As 2017 wraps up, I find myself writing the post I didn’t want to write; another End of Year post, but honestly I need to. I’ll keep it short and sweet so keep reading.
As I’m lurking in the shadows on the World Wide Web via social media into my peer’s lives, it seems everyone had a bad year. I don’t think that I had a bad year necessarily, but it was a year I’d like to forget. Don’t get me wrong- I had some great moments and went to some cool events with cool people but the year in total was an uneventful one. I felt stuck. Confused. Frustrated. And most of all BORED!
2017 was a teaching year. It happened because I needed to learn the signs of things/and people that are not good for me. It needed to be burned into my brain and I’m finally strong enough to recognize those signs and say, “NO. I don’t allow you/your behavior/this energy into my life.”
The more you give, the more people will take until you’re sucked dry and left defeated. That’s a perfect place to be. In your mess. In the middle of your lesson. It’s the perfect place to rebuild.

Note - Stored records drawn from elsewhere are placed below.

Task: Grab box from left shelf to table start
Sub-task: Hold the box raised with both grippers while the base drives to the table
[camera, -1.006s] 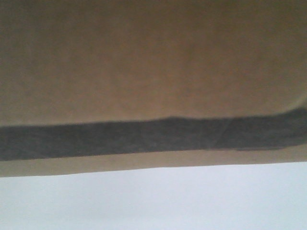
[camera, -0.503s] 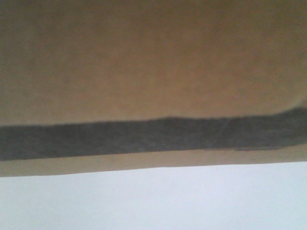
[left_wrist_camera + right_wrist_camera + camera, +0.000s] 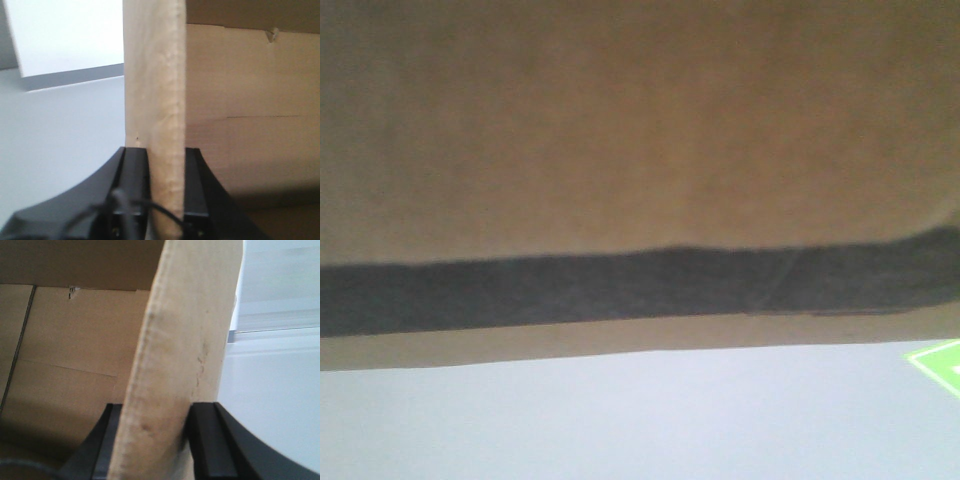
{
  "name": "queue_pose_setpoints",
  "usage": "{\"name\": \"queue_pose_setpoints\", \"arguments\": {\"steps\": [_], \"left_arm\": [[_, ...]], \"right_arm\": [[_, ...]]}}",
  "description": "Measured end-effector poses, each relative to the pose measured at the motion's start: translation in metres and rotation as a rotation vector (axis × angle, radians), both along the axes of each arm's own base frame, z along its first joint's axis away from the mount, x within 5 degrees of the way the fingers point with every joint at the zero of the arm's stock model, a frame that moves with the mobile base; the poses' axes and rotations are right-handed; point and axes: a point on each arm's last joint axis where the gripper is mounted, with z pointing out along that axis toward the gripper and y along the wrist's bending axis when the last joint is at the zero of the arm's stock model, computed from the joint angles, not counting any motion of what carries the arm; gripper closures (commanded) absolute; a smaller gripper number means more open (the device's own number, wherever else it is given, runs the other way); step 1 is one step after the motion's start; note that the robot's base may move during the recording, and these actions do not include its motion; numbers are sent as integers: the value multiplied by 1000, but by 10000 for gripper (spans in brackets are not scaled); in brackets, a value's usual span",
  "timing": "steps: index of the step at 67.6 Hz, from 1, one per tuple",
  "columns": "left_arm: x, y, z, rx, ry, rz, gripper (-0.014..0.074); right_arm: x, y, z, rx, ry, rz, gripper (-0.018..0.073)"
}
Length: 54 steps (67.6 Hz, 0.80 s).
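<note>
The brown cardboard box [image 3: 620, 130] fills the front view from very close, with its black printed panel [image 3: 620, 290] as a dark band across it. The white table [image 3: 620, 420] lies below its lower edge. My left gripper [image 3: 166, 190] is shut on an upright cardboard wall of the box [image 3: 155, 100], with one black finger on each side. My right gripper [image 3: 157, 440] is shut on another wall of the box [image 3: 185, 340] in the same way. The box's inside shows behind both walls. I cannot make out the left shelf.
A green and white corner [image 3: 940, 365] shows at the right edge of the front view, on the table side. A grey band under a white panel [image 3: 70, 77] lies far left in the left wrist view. A pale ledge strip [image 3: 272, 322] is at the right in the right wrist view.
The green and white corner has come into the front view at the lower right. The box keeps nearly the same place in the frame.
</note>
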Motion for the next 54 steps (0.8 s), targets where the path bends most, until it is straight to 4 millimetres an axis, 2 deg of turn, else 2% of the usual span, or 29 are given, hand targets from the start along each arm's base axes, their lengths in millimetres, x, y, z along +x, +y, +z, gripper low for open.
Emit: {"name": "queue_pose_setpoints", "arguments": {"steps": [54], "left_arm": [[0,0,0,0,2,0,689]], "right_arm": [[0,0,0,1,0,1,501]]}}
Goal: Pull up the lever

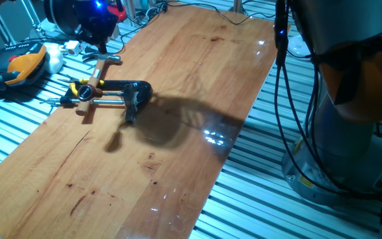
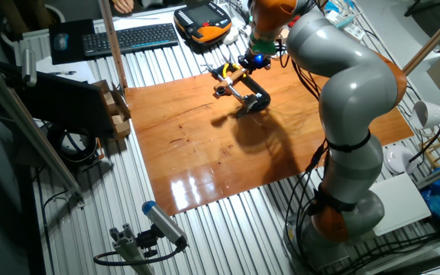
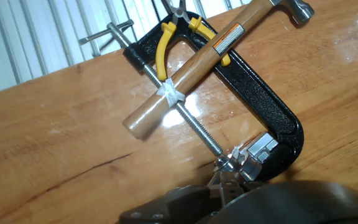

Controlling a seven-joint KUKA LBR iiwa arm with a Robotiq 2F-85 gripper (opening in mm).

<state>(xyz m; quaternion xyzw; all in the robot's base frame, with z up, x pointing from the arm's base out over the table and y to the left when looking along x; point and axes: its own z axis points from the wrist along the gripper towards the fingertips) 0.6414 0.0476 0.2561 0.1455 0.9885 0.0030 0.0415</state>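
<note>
A small black clamp (image 1: pixel 134 89) lies on the wooden board, and it also shows in the hand view (image 3: pixel 272 106) and the other fixed view (image 2: pixel 255 99). A short dark arm, the lever (image 1: pixel 130 114), sticks out from the clamp's bend and lies low on the board. In the hand view only small silvery parts (image 3: pixel 253 152) show at the clamp's jaw. My gripper (image 1: pixel 101 41) hangs above the clamp's far end, apart from it, also visible in the other fixed view (image 2: pixel 253 61). Its blurred dark body fills the hand view's bottom edge (image 3: pixel 229 202). I cannot tell how its fingers stand.
A hammer with a pale wooden handle (image 3: pixel 191 68) lies across the clamp's threaded rod (image 3: pixel 194 127). Yellow-handled pliers (image 3: pixel 163 43) lie under it. An orange pendant (image 1: pixel 22 65) and cables lie beyond the board's far left edge. The robot's base (image 1: pixel 350 133) stands at the right.
</note>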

2018 will be my year of rebuilding. I’m going to travel more, deepen friendships, complain less, let go of negative/obsessive thoughts, meditate more, grow my relationship with God, read more, and sell houses all over the beautiful place I call home, Los Angeles. And even act a little!
I wouldn’t want to struggle anywhere else. It’s the city of angels- the city where dreams come true! And I’m so grateful for everything she’s taught me.